Soladates à grosse tête

 

 Fourmis de feu : "Chaque année, les fourmis de feu sont responsables d'environ deux milliards de dollars de dégâts, elles détruisent les cultures et les équipements électriques", explique Sanford Porter.

 En effet une fourmi de feu est une fourmi de taille normale (cinq à six millimètres), noire ou rouge. Elle possède une particularité exceptionelle : en effet elle a un venin toxique qui provoque de très grandes brûlures (équivalentes à une brûlure de cigarette). Ces fourmis vivent dans de grandes fourmilières mesurant en moyenne un mètre de longueur pour cinquante centimètres de largueur.

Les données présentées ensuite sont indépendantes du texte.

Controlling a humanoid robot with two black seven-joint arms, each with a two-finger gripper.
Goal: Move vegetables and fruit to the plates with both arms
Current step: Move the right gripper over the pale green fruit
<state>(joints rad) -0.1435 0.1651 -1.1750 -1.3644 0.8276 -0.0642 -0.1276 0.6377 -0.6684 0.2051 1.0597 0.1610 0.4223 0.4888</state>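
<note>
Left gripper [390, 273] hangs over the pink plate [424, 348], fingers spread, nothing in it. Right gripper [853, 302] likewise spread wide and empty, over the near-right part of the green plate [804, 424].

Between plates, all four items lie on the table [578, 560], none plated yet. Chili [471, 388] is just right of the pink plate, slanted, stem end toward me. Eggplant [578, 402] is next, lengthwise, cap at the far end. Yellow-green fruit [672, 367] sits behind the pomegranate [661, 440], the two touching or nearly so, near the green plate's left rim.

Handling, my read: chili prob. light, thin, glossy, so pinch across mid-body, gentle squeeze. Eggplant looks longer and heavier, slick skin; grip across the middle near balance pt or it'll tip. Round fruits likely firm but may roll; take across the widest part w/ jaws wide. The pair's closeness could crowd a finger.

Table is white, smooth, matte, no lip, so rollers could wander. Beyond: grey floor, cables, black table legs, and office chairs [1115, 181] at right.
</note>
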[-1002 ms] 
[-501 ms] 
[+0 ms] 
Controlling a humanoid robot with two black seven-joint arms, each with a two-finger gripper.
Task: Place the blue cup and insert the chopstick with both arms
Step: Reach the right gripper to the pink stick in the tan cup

Ce sont des fourmis très destructrices, qui détruisent tout sur leurs passages, des champs entiers de citronniers par exemple. Au Texas, il a été ainsi vu dans une rivière une boule de fourmis de feu qui flottait à la surface. Par la suite des centaines de truites on été retrouvées mortes.

 

 

 

 

* La spermathèque, ou réceptacle séminal, est un organe féminin de stockage des spermatozoides. Cet organe permet à la femelle (pour les fourmis la reine) de contrôler l'utilisation des spermatozoïdes qui y sont contenus.

Commentaires (3)

1. (inconnue) 21/08/2013

C'est un très bon site ! Merci pour ces renseignements sur les fourmis ^^

2. john 25/06/2013

les fourmie de feu sont tres dangereuse mais il n'y en a pas ENCORE en France. Car elle fait beuacoup de mort et de faible.

3. E 03/03/2011

bravo, beaucoup de choses intéressantes!!